╭─ Records provided
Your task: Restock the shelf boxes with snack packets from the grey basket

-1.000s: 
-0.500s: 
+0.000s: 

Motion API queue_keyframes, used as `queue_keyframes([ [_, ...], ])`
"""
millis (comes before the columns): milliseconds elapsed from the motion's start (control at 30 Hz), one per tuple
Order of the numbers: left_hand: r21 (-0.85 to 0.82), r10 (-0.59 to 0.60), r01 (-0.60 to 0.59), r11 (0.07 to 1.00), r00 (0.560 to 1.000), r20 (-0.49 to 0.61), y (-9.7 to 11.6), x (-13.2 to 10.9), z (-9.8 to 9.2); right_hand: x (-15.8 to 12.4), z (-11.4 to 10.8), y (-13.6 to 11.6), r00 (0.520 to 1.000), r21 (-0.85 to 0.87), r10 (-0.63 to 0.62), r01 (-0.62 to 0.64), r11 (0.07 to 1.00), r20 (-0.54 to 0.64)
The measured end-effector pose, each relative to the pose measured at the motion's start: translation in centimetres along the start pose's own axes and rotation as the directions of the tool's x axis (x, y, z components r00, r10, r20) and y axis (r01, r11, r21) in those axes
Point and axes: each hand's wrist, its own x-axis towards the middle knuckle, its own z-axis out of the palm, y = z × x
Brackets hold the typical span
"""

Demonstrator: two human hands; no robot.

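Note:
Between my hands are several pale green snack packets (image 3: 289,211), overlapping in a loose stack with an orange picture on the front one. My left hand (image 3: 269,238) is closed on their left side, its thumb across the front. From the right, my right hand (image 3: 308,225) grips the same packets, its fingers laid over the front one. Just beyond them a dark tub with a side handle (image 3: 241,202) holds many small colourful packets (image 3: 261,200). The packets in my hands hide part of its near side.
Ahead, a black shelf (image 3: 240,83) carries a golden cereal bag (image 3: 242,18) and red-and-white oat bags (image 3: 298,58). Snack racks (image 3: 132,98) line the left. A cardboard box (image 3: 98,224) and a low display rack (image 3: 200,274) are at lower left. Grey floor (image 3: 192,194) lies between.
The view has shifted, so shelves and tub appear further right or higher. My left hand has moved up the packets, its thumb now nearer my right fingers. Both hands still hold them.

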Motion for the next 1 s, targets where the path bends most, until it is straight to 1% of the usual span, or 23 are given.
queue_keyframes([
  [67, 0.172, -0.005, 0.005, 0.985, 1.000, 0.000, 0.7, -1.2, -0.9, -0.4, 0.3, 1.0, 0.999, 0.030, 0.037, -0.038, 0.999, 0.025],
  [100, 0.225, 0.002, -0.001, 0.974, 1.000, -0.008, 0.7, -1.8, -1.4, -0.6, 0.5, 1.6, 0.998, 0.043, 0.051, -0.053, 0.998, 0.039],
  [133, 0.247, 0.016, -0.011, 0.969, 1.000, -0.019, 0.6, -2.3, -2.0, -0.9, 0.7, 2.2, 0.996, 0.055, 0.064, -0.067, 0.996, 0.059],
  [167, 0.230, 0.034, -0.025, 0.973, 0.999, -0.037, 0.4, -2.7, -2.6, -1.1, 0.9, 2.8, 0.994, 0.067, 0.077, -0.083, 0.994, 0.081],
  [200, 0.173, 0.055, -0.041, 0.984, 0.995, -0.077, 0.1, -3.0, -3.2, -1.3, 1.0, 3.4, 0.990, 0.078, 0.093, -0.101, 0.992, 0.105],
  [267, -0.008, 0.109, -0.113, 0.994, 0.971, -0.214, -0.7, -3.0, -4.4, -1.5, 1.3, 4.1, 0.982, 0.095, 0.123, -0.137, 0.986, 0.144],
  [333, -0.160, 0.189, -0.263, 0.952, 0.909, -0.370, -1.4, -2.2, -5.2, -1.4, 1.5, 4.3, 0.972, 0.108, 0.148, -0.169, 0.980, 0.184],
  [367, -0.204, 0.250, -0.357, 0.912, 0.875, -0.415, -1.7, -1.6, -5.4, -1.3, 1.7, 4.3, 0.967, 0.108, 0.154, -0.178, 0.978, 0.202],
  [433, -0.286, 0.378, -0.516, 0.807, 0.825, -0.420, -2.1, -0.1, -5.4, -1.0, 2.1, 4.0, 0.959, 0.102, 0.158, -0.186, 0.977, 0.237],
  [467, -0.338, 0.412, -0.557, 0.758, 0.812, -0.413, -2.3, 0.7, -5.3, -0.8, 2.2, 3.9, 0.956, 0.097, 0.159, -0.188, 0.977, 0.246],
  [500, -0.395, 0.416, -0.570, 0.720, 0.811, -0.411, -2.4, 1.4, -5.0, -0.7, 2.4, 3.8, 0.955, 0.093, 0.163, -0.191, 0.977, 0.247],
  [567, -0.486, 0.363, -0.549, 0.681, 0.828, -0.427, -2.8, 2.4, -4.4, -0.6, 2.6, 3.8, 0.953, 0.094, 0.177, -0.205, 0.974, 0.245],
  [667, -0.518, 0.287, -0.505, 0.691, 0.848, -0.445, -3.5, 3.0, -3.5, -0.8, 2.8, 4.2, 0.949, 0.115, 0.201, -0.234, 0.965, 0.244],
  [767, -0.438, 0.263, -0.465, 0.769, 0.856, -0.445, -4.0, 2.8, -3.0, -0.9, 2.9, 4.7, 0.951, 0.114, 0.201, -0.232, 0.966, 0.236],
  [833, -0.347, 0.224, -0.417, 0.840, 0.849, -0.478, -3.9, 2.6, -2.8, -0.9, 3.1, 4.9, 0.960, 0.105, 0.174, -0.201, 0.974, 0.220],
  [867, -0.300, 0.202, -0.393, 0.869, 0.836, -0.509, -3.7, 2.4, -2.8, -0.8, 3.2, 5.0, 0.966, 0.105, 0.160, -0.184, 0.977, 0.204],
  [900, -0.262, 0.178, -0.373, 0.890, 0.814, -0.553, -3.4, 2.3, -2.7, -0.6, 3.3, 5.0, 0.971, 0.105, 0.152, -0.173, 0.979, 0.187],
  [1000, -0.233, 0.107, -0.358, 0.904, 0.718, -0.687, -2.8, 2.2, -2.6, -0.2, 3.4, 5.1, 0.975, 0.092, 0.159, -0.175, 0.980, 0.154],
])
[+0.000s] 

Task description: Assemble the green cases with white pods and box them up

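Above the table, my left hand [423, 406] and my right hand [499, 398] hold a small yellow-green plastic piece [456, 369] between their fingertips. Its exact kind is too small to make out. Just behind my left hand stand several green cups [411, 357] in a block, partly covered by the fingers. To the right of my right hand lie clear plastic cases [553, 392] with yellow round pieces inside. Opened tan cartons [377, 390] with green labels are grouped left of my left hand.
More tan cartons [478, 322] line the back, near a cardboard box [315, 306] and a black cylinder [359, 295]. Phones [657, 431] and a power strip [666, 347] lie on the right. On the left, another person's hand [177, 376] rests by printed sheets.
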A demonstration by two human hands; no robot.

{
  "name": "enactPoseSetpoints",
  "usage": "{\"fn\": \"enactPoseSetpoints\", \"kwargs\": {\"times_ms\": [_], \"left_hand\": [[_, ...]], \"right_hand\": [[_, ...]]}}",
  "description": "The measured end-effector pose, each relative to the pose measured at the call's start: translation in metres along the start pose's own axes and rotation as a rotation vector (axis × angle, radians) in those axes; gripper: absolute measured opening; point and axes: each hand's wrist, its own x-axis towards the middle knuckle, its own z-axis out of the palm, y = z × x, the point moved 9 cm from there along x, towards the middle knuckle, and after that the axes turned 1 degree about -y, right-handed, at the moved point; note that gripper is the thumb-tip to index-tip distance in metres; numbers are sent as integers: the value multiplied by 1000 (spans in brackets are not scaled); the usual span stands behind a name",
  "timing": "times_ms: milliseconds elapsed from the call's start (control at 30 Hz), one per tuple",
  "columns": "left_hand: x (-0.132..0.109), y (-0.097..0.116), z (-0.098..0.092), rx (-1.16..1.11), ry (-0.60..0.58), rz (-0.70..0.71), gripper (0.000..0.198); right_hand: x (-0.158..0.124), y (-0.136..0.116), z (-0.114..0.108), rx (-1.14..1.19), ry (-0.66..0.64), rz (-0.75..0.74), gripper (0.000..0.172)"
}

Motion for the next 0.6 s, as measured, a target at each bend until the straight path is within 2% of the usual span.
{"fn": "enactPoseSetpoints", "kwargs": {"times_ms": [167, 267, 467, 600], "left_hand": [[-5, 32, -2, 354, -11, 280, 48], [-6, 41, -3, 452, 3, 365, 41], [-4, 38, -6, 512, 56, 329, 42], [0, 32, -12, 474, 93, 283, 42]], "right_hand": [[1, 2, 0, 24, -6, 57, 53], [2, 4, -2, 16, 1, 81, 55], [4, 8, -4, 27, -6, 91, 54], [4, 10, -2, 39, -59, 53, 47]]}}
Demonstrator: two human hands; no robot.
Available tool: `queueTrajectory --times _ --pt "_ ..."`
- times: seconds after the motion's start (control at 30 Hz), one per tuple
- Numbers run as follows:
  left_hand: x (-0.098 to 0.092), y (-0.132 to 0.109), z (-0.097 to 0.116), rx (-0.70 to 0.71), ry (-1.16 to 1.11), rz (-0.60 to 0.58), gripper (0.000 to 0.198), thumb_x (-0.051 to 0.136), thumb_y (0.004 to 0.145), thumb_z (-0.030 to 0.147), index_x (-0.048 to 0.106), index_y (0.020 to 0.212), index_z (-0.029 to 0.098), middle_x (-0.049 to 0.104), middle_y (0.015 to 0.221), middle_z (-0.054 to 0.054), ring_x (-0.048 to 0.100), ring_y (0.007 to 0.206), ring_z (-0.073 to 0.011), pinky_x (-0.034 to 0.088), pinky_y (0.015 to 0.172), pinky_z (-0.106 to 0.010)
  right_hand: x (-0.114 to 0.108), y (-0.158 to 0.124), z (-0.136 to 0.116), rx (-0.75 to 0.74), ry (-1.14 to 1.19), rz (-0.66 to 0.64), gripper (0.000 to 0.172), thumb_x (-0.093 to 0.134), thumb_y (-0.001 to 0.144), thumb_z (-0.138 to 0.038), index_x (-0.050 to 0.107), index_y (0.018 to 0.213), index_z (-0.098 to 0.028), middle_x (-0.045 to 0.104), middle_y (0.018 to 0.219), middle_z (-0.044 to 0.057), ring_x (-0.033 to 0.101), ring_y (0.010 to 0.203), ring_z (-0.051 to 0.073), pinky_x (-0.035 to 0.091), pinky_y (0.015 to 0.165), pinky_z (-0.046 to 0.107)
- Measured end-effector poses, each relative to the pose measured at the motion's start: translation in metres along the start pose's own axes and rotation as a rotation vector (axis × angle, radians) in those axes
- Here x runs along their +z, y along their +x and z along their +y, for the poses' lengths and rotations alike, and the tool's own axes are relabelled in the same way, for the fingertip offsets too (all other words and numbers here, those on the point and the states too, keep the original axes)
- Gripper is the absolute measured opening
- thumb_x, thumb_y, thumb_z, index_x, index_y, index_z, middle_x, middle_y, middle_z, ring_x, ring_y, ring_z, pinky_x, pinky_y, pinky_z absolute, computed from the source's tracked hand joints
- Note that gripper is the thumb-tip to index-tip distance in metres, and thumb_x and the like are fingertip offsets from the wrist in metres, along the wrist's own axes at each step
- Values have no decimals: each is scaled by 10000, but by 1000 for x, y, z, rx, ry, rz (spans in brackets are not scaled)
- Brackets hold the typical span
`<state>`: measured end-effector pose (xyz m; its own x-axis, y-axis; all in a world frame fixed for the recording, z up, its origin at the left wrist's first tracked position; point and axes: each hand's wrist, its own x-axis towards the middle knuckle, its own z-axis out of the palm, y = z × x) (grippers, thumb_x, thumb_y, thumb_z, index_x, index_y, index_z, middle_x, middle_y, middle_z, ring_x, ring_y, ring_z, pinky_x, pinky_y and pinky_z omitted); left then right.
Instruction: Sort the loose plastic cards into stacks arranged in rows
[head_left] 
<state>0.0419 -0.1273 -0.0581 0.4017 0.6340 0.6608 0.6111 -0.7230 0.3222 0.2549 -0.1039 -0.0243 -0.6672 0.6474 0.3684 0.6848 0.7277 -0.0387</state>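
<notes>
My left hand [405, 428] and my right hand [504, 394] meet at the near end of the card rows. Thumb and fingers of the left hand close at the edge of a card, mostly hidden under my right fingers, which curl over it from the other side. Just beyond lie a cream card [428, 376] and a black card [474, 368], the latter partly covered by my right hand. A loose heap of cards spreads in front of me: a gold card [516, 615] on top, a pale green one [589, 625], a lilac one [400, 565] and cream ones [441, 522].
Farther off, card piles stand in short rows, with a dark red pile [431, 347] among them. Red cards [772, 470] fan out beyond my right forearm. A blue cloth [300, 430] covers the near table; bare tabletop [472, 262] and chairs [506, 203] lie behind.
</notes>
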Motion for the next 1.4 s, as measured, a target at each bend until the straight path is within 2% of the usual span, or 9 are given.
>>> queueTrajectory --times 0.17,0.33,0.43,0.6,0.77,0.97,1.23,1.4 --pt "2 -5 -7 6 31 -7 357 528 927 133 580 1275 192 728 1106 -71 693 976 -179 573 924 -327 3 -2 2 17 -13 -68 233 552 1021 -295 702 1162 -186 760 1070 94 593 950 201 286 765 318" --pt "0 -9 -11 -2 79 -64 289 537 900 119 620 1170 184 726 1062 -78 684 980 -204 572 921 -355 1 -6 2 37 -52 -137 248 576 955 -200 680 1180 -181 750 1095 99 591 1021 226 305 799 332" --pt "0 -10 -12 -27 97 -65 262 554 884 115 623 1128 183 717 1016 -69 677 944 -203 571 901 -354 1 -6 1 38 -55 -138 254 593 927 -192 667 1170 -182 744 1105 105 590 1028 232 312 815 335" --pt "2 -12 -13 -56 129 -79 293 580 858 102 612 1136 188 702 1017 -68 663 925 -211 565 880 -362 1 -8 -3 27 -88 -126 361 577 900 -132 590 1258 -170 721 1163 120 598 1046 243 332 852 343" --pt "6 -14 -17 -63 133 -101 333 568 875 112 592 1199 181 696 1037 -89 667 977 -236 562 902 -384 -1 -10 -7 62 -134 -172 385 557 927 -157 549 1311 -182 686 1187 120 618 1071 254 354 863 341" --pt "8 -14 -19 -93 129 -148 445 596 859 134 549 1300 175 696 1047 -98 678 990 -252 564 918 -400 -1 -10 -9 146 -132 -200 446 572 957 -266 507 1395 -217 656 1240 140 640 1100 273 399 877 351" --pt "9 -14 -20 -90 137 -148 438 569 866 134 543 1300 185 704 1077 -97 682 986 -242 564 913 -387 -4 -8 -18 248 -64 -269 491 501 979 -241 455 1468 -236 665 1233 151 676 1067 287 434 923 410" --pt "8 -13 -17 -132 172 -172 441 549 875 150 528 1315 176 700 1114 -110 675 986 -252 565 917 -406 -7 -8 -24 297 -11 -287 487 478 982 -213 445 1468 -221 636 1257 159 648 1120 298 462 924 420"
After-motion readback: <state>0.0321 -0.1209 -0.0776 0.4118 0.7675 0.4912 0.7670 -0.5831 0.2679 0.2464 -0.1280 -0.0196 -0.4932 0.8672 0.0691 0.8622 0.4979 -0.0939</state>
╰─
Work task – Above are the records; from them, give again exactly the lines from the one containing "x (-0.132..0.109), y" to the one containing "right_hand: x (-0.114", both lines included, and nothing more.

Output of the exercise –
  "columns": "left_hand: x (-0.132..0.109), y (-0.097..0.116), z (-0.098..0.092), rx (-1.16..1.11), ry (-0.60..0.58), rz (-0.70..0.71), gripper (0.000..0.198); right_hand: x (-0.158..0.124), y (-0.136..0.116), z (-0.114..0.108), rx (-1.14..1.19), ry (-0.66..0.64), rz (-0.75..0.74), gripper (0.000..0.172)"
}

Motion for the next 0.6 s, as measured, a target at each bend until the straight path is within 2% of the usual span.
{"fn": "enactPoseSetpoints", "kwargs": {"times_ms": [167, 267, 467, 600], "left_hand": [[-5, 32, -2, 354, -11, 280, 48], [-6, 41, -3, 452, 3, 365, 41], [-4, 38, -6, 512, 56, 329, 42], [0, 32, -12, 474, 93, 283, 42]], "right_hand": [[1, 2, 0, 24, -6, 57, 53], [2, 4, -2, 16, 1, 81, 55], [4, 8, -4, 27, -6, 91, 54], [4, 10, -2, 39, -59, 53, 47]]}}
Demonstrator: two human hands; no robot.
Available tool: `queueTrajectory --times _ --pt "_ ..."`
- times: seconds after the motion's start (control at 30 Hz), one per tuple
- Numbers run as follows:
  left_hand: x (-0.098 to 0.092), y (-0.132 to 0.109), z (-0.097 to 0.116), rx (-0.70 to 0.71), ry (-1.16 to 1.11), rz (-0.60 to 0.58), gripper (0.000 to 0.198), thumb_x (-0.051 to 0.136), thumb_y (0.004 to 0.145), thumb_z (-0.030 to 0.147), index_x (-0.048 to 0.106), index_y (0.020 to 0.212), index_z (-0.029 to 0.098), middle_x (-0.049 to 0.104), middle_y (0.015 to 0.221), middle_z (-0.054 to 0.054), ring_x (-0.048 to 0.100), ring_y (0.007 to 0.206), ring_z (-0.073 to 0.011), pinky_x (-0.034 to 0.088), pinky_y (0.015 to 0.172), pinky_z (-0.106 to 0.010)
  right_hand: x (-0.114 to 0.108), y (-0.158 to 0.124), z (-0.136 to 0.116), rx (-0.75 to 0.74), ry (-1.14 to 1.19), rz (-0.66 to 0.64), gripper (0.000 to 0.172), thumb_x (-0.093 to 0.134), thumb_y (-0.001 to 0.144), thumb_z (-0.138 to 0.038), index_x (-0.050 to 0.107), index_y (0.018 to 0.213), index_z (-0.098 to 0.028), middle_x (-0.045 to 0.104), middle_y (0.018 to 0.219), middle_z (-0.044 to 0.057), ring_x (-0.033 to 0.101), ring_y (0.010 to 0.203), ring_z (-0.051 to 0.073), pinky_x (-0.035 to 0.091), pinky_y (0.015 to 0.165), pinky_z (-0.046 to 0.107)

The exercise requires no more work.